While effective, doctors don’t typically recommend using sleeping pills long term because of the side effects, which can include daytime sleepiness, memory problems, and more. However, they may recommend them for short term use.
Some of the prescription medications that doctors may recommend
- zolpidem (Ambien)
- eszopiclone (Lunesta)
- zaleplon (Sonata)
- doxepin (Silenor)
- ramelteon (Rozerem)
- suvorexant (Belsomra)
- temazepam (Restoril)
OTC sleep aid options may include
- diphenhydramine (Benadryl)
- other antihistamines
- melatonin
Always speak with your doctor before taking an OTC sleep aid, including natural remedies, such as melatonin. Just like prescription drugs, OTC and natural sleep aids can cause unwanted side effects and interfere with other medications.

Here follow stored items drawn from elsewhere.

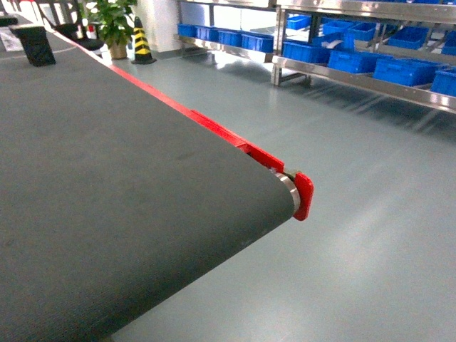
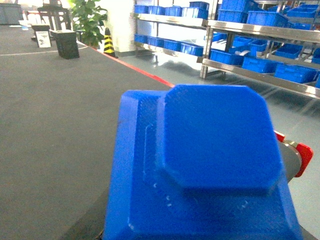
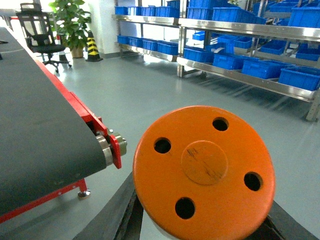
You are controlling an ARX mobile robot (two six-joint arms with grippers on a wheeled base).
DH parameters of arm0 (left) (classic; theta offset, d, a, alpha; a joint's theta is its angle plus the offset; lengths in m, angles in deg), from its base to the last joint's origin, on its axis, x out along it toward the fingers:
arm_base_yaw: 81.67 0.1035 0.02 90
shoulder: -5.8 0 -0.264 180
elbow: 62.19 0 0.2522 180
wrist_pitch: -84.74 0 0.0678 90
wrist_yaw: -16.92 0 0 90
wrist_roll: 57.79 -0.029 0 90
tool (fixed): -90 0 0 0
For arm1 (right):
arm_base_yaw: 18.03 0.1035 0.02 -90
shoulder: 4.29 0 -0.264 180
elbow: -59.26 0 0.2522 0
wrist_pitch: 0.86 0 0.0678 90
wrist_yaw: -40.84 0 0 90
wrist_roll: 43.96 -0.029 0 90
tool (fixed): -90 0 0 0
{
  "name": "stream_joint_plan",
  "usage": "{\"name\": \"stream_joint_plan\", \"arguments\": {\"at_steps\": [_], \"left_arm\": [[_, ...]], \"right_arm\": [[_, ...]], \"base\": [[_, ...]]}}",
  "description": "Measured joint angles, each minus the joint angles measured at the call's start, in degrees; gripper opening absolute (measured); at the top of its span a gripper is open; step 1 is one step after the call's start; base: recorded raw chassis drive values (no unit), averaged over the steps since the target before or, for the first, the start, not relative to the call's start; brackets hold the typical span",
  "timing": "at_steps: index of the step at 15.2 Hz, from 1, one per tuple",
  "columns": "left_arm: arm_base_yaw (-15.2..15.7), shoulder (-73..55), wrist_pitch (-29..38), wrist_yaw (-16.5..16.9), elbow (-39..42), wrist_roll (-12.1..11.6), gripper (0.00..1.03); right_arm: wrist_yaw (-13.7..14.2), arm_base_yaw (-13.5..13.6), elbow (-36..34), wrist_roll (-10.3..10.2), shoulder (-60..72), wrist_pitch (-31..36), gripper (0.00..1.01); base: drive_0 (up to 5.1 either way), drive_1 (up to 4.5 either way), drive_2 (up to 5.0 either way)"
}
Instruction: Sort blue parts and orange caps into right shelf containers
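L wrist cam: blue part [image 2: 210,170] fills view; R: orange cap [image 3: 204,167]. Presumably I'm holding both; fingers hidden, grip unconfirmed. Crates [image 1: 399,68] well apart. Risk: drop in transit.

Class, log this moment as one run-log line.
left gripper: blue part held | right gripper: orange cap held | conveyor belt bare | blue crates on shelves ahead

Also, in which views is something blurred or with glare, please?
Left wrist view: the blue octagonal plastic part fills the foreground, slightly soft. Right wrist view: the round orange cap with four holes is sharp and evenly lit. Head view: pale window glare on the grey floor, and the far shelves look soft.
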Motion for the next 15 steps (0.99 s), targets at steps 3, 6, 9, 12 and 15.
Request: {"name": "stream_joint_plan", "arguments": {"at_steps": [3,6,9,12,15], "left_arm": [[0.00,0.00,0.00,-0.02,0.00,0.00,0.43],[0.00,0.00,-0.02,0.00,0.00,0.00,0.43],[0.00,-0.02,-0.02,-0.02,0.00,0.00,0.43],[0.00,-0.02,-0.02,0.00,0.00,0.00,0.43],[0.00,-0.02,0.00,-0.02,0.00,0.00,0.43]], "right_arm": [[0.00,0.00,0.00,0.00,0.00,-0.02,0.42],[0.00,0.00,0.00,0.00,0.00,-0.02,0.42],[0.00,0.00,0.00,0.00,0.00,-0.02,0.42],[0.00,0.00,0.00,0.00,0.00,0.00,0.42],[0.00,0.00,0.00,0.00,0.00,-0.02,0.42]], "base": [[-1.6,-1.62,-1.6],[-1.6,-1.61,-1.6],[-1.6,-1.61,-1.6],[-1.6,-1.61,-1.6],[-1.6,-1.61,-1.6]]}}
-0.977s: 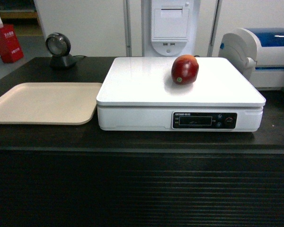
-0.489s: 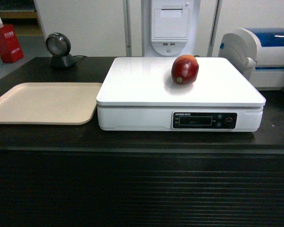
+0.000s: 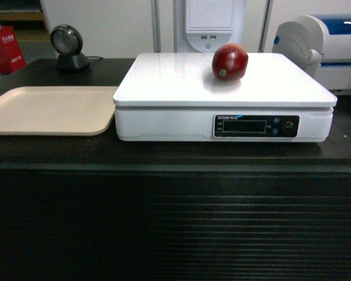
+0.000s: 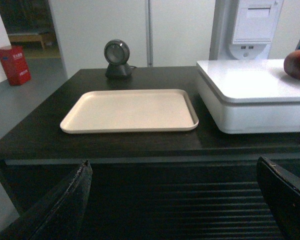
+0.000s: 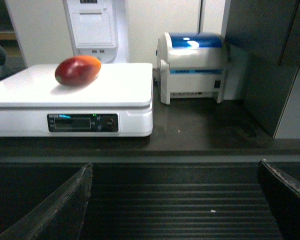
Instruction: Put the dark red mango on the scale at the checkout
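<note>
Jaws on both arms stand spread wide and hold nothing: in the left wrist view the left gripper (image 4: 175, 200) shows one dark finger at each lower corner with only the ribbed front of the table between them, and the right gripper (image 5: 175, 200) looks the same in its own view. Neither arm appears in the head view. Well ahead of the right jaws and above their level, the dark red mango (image 3: 229, 62) lies on its side on the flat white platform of the scale (image 3: 164, 88), toward the rear right of the platform, touched by nothing. Compared with half a second ago the head camera sits lower and a little nearer, so the scale looms larger and its display panel (image 3: 256, 126) faces more squarely; the mango keeps the same spot on the platform. That suggests the robot itself is shifting, not the fruit. Ahead of the left jaws lies the beige tray (image 4: 130, 110), bare, just beside the scale, with the round scanner (image 4: 117, 57) behind it; the white-and-blue printer (image 5: 192, 65) stands beyond the right jaws. By my judgement the placement is done and only backing away remains.
</note>
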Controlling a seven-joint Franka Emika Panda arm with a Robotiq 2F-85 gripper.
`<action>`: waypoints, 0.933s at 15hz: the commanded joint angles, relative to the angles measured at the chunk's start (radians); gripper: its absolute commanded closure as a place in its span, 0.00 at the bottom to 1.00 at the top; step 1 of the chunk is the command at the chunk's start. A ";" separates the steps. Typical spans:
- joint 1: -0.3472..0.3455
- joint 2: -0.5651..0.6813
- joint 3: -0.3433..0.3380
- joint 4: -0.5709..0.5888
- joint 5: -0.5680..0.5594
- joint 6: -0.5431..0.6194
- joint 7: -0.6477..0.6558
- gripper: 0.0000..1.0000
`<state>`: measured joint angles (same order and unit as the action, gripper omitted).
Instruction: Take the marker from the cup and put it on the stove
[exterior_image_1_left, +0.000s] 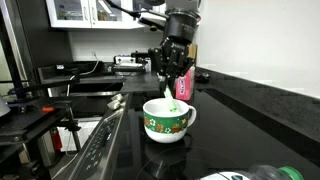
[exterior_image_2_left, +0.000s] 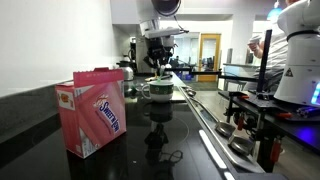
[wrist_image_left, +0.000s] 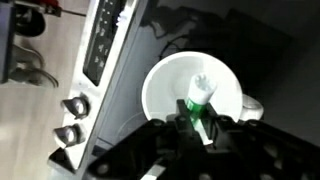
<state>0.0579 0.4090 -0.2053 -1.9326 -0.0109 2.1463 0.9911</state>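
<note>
The cup (exterior_image_1_left: 167, 120) is a white-inside mug with a green and red pattern, standing on the flat black stove top (exterior_image_1_left: 215, 140). It also shows in an exterior view (exterior_image_2_left: 161, 90) and from above in the wrist view (wrist_image_left: 170, 90). My gripper (exterior_image_1_left: 174, 78) hangs just above the cup and is shut on the marker (exterior_image_1_left: 171, 100), which points down into the cup. In the wrist view the green marker with its whitish end (wrist_image_left: 200, 98) sits between my fingers (wrist_image_left: 196, 122) over the cup's opening.
The stove's steel front with knobs (wrist_image_left: 72, 105) and control panel (wrist_image_left: 100, 40) runs beside the cup. A pink box (exterior_image_2_left: 92, 110) stands on the black top near the camera. A pink bottle (exterior_image_1_left: 203, 76) stands behind. A tripod rig (exterior_image_2_left: 262, 100) stands off the stove.
</note>
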 joint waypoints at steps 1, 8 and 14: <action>0.050 -0.149 0.003 -0.109 -0.135 -0.058 0.053 0.95; 0.112 -0.240 0.156 -0.229 -0.318 0.056 0.239 0.95; 0.186 -0.050 0.132 -0.161 -0.553 0.332 0.546 0.95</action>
<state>0.2080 0.2894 -0.0277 -2.1463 -0.4592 2.4291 1.4227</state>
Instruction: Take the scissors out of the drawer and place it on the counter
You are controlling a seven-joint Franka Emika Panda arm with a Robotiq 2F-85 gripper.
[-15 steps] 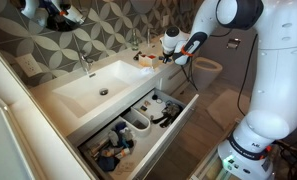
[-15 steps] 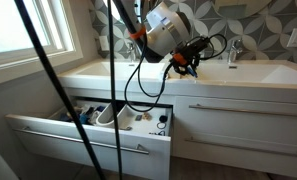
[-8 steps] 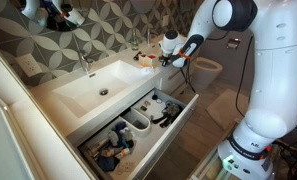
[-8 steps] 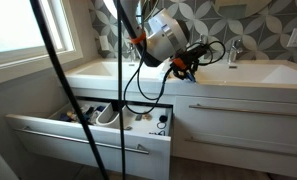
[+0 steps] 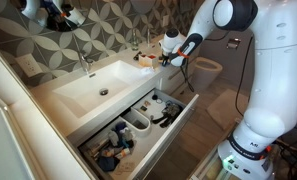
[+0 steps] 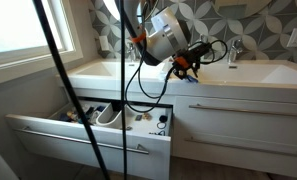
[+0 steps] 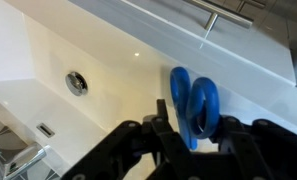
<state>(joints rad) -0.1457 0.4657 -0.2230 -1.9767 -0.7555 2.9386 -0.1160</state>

If your chronic insomnia is caused by an underlying medical condition, treating the condition may cure your insomnia.
Chronic health conditions that cause insomnia can be managed with changes in treatment, in turn managing or preventing insomnia.
Taking steps to improve sleep hygiene may also cure chronic insomnia. It’s best to talk with your doctor if insomnia symptoms do not improve with home remedies or OTC treatments.
Chronic insomnia refers to difficulty falling asleep or staying asleep, usually at least three nights per week for at least 3 months.
The exact cause of primary chronic insomnia is unclear. Secondary chronic insomnia happens due to an underlying condition or problems with sleep hygiene.
Examples of conditions that can cause chronic insomnia include sleep apnea, restless leg syndrome, diabetes, asthma, stress, anxiety, and depression.
Improving sleep hygiene, avoiding caffeine and alcohol, and avoiding taking naps may help. Doctors may also recommend medical treatments for the underlying cause, medications to help with sleep, and cognitive behavioral therapy (CBT).
Contact a doctor if you frequently have trouble falling asleep or staying asleep. Your doctor can help determine whether this is due to a medical condition or other cause, and they can advise on remedies and treatments that may help.